The die-hard Latin-pop vets will be developing a new theatrical production that will tell the story and share the sounds from their wild ride from Cuba to the top shelf of Spanish-language pop in North America. "We are very excited to share this story, which is based on hope, determination and the belief that with hard work and passion, our dreams can become our reality," the Estefans said in a statement.
But who cares? We can think of at least ten other Miamians whose lives we would rather see performed on stage with music. For example:
If the story of Miami were translated into Biblical terms, Uncle Luke would be Adam, Eve, Abraham, Moses, King David, all of the prophets, John the Baptist, Jesus, Peter the Pope, and probably some seven-headed monster in Revelations, too. There is nothing that better embodies the truly shameless bombast of Dade County than being the defendant in a Supreme Court case about poppin' pussies, and then running for public office. Somebody bring Life and Freaky Times of Uncle Luke to the stage!
Yo, the world's premier pet detective lived on Washington Avenue, moshed to Cannibal Corpse at the Cameo, and hung the fuck out with Dan Marino. It's time that Jim Carrey's breakout role is finally integrated into South Florida's cultural canon. Ace Ventura was pure 305. And, no, we're not implying he's not laced with baby laxatives.
After successfully pissing off an internationally famous basketball star, the next logical step for intellectual property molesters Bleeding Palm and Borsht Film Festival, would be to adapt their brilliant Adventures of Chris Bosh in the Multiverse into a stage musical. We anticipate injuries, rewrites, and the bewildering involvement of U2 on the scale of Spider Man: Turn off the Dark.
Iggy Pop and Irish Nicky
Neither of these party animals were born in Miami. But both are honorary citizens and then some. Maybe we should deviate from the format a little.
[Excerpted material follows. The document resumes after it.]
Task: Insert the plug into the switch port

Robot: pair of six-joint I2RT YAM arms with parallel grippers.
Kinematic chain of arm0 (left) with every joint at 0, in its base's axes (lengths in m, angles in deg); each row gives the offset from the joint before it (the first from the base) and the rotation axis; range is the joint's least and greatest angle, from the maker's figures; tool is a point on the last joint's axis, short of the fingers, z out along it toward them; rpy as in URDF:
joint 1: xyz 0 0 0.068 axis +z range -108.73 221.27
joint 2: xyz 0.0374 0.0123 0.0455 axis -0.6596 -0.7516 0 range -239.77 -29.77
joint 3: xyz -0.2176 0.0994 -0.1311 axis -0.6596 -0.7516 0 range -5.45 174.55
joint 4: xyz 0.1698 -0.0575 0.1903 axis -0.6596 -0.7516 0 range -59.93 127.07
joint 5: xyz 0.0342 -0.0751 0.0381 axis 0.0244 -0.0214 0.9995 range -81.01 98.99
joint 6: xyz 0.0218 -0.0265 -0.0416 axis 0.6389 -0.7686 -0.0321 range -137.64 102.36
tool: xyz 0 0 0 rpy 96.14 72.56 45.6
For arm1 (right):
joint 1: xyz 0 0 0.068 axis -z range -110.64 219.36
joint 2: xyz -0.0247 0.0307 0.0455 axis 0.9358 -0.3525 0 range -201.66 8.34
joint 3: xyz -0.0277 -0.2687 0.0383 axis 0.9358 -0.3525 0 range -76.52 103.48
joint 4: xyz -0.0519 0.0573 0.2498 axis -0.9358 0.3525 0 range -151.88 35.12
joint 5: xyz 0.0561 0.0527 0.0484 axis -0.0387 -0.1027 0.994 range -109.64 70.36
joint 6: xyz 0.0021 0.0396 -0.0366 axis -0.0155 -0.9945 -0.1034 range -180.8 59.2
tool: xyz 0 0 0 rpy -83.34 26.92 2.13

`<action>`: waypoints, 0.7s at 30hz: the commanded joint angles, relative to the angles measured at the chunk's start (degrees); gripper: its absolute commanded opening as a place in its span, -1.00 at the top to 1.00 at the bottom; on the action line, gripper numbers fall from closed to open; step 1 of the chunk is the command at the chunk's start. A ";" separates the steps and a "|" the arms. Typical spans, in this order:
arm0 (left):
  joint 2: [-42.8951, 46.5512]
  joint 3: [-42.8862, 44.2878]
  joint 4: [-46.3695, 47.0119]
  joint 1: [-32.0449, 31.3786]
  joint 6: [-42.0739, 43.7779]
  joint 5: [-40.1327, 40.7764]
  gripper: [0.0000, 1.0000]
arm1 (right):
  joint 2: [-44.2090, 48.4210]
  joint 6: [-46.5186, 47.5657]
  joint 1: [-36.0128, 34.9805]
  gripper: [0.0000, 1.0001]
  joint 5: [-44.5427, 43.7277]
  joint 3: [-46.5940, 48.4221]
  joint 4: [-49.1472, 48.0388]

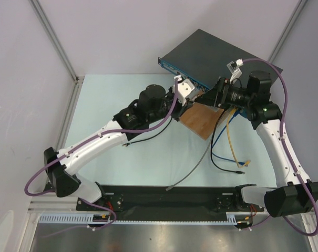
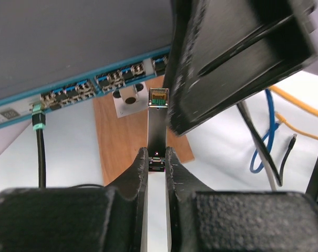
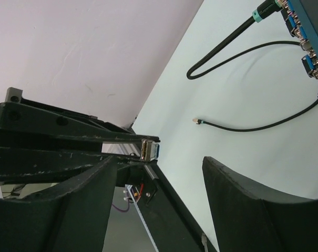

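Observation:
The switch [image 1: 216, 52] is a flat black box at the back right, and its blue face [image 2: 95, 84] holds a row of small sockets. My left gripper [image 2: 157, 157] is shut on a slim black plug whose metal tip [image 2: 159, 98] points at the sockets, a short way in front of them. In the top view the left gripper [image 1: 186, 90] is just before the blue face. My right gripper [image 1: 214, 94] is open close beside it, one black finger [image 2: 237, 52] just right of the plug. The right wrist view shows the plug tip [image 3: 151, 149] near its left finger [image 3: 53, 210].
A brown wooden board [image 1: 201, 119] lies under the grippers in front of the switch. A black cable with a teal connector [image 2: 38, 121] is plugged into the left of the face. Loose blue, yellow, black and grey cables [image 1: 229, 144] lie on the table's right half.

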 commanded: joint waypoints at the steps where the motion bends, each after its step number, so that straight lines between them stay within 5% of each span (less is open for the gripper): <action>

Instead of an autobiographical musical, can we make a buddy movie with titties, guns, titties made out of guns, guns made out of titties, etc? For the score, we'll get all the heavy cuts from the Easy Rider soundtrack, and replace all of flower power crap with Motörhead jams.
A musical about one of Miami media's signature mimbos would be like a remake of Man of La Mancha in which the protagonist is Sancho Panza. But he's no Sancho Panza, he's Sanchez Panda -- a fictional hybrid of the country's best worst Cuban American talking head, and Sancho Panda from the Hanna-Barbera cartoon, The Adventures of Don Coyote and Sancho Panda. We have included the bear motif because -- and we believe this is no coincidence -- Rick Sanchez does in fact greatly resemble a panda.
Honestly, we're dying for someone to make a Muscle Boy musical so we can learn all VH1 Behind the Music-style about how he (probably) dropped out of life with bong in hand following his famous flexing during the Marlins' triumphant 1997 World Series run.
Father Albert Cutié
The story of a media mogul big pimpin' Catholic priest whose secret romance is exposed by the paparazzi and results in him switching denominations and, uh, landing a book deal...maybe all that would be better suited for, like, an opera? Or maybe a porno? An Opera porno? Hey, is it too late to apply for a Mastermind Grant?
La Reina de las Café con Leche
The plot follows a trio of female protagonists as they are raised from the birth in the dark arts cult science of Cuban coffee.
The life, times, and tragic death of Gianni Versace would be high drama on the order of the pussy poppin' priest story. But with a dash of South Beach.
Cultist would like to begin a national petition to recast the entirety of Broadway's leading men with Pepe Billete. We want to see that chico onstage during everything from The Music Man to Stomp.